The updated model predicts a decrease in second-quarter 2025 estimated operating funds from operations (FFO) to $0.55 from $0.57, and a reduction in the full-year 2025 estimated FFO to $1.93 from $2.03. The lowered price target reflects a valuation of 10 to 10.5 times the estimated 2025 earnings before interest, taxes, depreciation, and amortization (EBITDA). The company’s current EBITDA stands at $587 million, with InvestingPro analysis revealing 14 additional key insights about the company’s valuation and performance metrics.
Citi’s valuation now anticipates that Park Hotels & Resorts’ shares will trade in alignment with its peer group, albeit slightly below the company’s longer-term historical average. This adjustment is a response to the latest financial data and market conditions impacting the firm’s performance expectations.
Park Hotels & Resorts, a real estate investment trust (REIT), focuses on the ownership and operation of hotels and resorts. The company’s financial health is closely tied to the hospitality industry’s performance, which is influenced by factors such as travel trends, economic conditions, and interest rates.

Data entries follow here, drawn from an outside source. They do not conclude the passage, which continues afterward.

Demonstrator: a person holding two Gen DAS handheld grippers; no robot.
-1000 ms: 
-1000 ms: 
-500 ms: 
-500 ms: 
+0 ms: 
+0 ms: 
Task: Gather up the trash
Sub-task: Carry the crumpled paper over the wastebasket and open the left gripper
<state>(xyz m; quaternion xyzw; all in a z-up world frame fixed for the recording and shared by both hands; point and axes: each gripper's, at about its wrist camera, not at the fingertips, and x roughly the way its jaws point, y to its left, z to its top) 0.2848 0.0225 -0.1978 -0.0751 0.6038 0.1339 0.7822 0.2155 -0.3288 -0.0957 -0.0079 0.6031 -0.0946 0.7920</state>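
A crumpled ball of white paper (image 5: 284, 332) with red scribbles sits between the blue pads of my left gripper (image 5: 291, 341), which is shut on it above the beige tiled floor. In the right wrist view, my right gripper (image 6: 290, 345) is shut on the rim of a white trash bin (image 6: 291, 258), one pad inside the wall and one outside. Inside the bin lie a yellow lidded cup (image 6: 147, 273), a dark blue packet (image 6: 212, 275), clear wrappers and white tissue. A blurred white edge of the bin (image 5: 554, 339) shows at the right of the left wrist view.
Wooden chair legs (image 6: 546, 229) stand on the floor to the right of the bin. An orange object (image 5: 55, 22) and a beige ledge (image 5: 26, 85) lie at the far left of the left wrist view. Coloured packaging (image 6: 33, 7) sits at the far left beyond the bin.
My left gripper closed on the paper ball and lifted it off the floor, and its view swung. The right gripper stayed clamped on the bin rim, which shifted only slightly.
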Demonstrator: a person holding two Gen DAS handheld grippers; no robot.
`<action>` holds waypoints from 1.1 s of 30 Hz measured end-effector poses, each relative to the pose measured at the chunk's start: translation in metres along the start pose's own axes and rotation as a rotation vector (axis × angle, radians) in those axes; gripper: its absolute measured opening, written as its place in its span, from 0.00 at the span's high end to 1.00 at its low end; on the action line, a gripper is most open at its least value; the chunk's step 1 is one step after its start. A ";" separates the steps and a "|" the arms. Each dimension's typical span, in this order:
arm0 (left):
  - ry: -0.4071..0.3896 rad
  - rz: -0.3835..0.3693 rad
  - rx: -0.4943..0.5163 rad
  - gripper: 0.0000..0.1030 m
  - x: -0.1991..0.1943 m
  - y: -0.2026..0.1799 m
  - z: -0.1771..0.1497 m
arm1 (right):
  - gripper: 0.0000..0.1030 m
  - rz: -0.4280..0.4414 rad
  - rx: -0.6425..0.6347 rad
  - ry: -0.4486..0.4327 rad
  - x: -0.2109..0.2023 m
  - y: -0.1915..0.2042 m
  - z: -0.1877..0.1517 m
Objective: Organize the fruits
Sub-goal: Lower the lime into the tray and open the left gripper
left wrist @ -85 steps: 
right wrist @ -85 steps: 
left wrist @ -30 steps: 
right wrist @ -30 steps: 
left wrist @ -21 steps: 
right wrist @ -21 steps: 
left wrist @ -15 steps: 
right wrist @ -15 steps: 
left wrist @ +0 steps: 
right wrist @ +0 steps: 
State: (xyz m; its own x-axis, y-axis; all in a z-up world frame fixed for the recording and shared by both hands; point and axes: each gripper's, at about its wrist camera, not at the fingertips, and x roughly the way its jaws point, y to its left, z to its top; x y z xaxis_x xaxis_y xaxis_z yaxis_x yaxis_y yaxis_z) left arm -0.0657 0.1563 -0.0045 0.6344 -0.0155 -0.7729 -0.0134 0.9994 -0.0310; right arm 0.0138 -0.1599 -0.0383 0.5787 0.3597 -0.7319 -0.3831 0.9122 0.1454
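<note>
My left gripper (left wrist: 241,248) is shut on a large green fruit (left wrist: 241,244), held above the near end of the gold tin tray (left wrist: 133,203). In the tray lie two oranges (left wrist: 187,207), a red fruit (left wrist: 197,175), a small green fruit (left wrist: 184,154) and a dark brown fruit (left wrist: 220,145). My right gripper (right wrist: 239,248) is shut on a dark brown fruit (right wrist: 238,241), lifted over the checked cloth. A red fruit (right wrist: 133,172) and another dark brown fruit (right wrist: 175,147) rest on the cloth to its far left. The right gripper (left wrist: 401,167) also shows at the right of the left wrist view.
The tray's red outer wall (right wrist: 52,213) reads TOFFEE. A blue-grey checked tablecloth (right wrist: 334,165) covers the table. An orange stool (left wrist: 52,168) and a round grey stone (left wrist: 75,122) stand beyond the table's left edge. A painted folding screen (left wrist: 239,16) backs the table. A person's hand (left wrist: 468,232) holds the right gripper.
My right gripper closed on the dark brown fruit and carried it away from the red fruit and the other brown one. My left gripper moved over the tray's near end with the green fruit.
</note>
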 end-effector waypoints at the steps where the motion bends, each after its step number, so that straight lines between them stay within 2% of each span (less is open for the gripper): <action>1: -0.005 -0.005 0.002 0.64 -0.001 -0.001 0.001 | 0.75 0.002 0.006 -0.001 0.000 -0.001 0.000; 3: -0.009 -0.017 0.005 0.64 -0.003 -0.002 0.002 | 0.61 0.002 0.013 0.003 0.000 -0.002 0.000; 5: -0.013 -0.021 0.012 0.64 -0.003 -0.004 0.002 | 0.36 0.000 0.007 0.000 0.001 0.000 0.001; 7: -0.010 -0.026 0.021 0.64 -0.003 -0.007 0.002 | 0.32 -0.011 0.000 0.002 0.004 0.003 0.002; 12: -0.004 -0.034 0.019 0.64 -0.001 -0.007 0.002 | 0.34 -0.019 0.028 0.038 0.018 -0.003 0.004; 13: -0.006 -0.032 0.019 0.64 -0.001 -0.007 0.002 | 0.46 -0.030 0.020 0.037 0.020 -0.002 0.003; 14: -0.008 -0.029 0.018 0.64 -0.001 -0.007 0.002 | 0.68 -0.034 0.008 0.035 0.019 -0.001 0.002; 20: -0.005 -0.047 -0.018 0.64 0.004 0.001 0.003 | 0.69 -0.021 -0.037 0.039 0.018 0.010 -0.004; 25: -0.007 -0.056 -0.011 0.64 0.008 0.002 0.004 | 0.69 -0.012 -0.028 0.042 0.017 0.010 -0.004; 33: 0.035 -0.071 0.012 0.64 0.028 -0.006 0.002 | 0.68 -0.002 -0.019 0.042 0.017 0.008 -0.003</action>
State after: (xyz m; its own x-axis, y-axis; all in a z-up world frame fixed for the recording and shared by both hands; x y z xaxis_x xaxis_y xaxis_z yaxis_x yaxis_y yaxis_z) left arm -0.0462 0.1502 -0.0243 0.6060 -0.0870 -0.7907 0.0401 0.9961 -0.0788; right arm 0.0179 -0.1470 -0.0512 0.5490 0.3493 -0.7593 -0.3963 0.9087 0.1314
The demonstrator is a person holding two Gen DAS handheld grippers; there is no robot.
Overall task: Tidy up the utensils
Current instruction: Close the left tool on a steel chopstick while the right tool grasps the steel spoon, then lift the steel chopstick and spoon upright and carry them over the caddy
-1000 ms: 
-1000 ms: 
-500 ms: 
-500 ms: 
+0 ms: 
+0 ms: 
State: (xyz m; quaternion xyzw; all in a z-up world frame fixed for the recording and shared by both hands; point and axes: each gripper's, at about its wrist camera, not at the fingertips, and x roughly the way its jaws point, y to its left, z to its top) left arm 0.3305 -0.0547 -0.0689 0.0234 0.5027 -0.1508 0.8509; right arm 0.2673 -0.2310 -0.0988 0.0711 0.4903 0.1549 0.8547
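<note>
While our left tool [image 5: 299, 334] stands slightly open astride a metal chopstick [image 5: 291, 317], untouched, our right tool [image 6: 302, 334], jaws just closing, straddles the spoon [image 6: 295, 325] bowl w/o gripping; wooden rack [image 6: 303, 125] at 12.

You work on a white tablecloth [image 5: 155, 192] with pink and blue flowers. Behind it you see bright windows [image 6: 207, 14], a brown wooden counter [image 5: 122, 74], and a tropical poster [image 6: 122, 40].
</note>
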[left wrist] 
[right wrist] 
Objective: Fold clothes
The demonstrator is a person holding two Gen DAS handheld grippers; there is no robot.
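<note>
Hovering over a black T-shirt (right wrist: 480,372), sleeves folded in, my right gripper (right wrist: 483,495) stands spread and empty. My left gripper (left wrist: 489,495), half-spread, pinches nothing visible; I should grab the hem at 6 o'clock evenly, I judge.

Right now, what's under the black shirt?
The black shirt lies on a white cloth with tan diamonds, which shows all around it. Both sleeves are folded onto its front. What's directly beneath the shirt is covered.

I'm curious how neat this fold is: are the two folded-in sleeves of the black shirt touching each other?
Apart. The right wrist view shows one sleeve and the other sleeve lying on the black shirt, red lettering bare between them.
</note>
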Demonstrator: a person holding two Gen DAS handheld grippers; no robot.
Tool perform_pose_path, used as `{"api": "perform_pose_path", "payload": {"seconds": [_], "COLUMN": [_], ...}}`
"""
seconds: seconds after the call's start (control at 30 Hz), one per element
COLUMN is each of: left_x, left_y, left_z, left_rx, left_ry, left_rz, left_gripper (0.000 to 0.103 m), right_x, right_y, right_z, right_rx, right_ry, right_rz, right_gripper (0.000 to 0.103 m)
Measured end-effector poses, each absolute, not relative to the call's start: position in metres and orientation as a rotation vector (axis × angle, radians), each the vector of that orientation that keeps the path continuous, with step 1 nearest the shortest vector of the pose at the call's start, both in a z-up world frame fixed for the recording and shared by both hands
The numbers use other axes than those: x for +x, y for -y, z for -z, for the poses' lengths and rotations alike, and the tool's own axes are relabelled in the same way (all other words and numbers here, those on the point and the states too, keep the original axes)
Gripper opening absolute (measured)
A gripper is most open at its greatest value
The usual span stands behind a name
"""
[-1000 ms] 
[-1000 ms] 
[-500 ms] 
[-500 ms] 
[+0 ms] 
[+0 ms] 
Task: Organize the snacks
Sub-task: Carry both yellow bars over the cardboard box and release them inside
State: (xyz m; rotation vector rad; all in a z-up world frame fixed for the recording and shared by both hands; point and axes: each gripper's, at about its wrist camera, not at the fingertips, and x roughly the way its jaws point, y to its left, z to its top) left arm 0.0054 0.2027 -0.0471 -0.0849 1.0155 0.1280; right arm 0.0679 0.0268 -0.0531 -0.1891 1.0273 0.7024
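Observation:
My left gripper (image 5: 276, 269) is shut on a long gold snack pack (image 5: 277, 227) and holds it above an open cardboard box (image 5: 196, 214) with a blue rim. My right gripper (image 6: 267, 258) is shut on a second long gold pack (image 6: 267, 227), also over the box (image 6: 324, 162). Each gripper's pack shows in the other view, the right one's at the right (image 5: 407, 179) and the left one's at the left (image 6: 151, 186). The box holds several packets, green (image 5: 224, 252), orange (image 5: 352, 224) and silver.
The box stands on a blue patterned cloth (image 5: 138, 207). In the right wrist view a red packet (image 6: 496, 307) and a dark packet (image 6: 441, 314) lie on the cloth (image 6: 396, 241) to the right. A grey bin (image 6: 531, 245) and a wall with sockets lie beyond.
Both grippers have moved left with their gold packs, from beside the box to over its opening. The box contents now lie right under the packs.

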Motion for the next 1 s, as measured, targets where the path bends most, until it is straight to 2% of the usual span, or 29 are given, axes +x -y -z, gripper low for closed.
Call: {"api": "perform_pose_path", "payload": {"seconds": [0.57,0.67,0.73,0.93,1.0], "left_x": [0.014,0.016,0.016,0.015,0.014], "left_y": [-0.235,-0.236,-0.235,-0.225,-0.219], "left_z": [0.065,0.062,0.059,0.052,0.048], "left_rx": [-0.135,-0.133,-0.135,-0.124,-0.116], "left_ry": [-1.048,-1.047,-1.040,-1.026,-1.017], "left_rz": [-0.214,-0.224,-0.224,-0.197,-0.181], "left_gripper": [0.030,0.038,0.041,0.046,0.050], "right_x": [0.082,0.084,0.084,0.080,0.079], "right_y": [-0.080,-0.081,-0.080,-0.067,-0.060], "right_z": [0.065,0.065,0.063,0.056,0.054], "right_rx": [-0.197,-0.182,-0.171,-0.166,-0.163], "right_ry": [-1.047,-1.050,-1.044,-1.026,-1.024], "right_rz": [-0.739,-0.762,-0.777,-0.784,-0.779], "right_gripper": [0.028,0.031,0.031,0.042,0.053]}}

Investors in the hospitality sector often monitor changes in analysts’ outlooks, as these can signal shifts in market sentiment or expectations based on the latest available data. The adjustment by Citi reflects a recalibration of their expectations for Park Hotels & Resorts’ financial trajectory in the coming quarters.
In other recent news, Park Hotels & Resorts reported its Q1 2025 earnings, revealing a significant miss on the expected earnings per share (EPS) but a modest revenue beat. The company posted an EPS of -$0.29, falling short of the forecasted $0.08, while revenue reached $630 million, surpassing the projected $614.12 million. This earnings report has raised concerns among investors regarding operational cost challenges despite the revenue increase. Meanwhile, Evercore ISI downgraded Park Hotels & Resorts’ stock from Outperform to In Line, setting a price target of $13 due to renovation challenges at the Miami property and reliance on asset sales. On a different note, Jefferies increased its price target for the company to $11 from $10, maintaining a Hold rating, highlighting the company’s strategic capital allocation and property improvements. The firm noted challenges in valuation due to a slower recovery at the Hawaiian Village and deceleration in group bookings. These developments reflect the mixed outlook for Park Hotels & Resorts amid ongoing market uncertainties.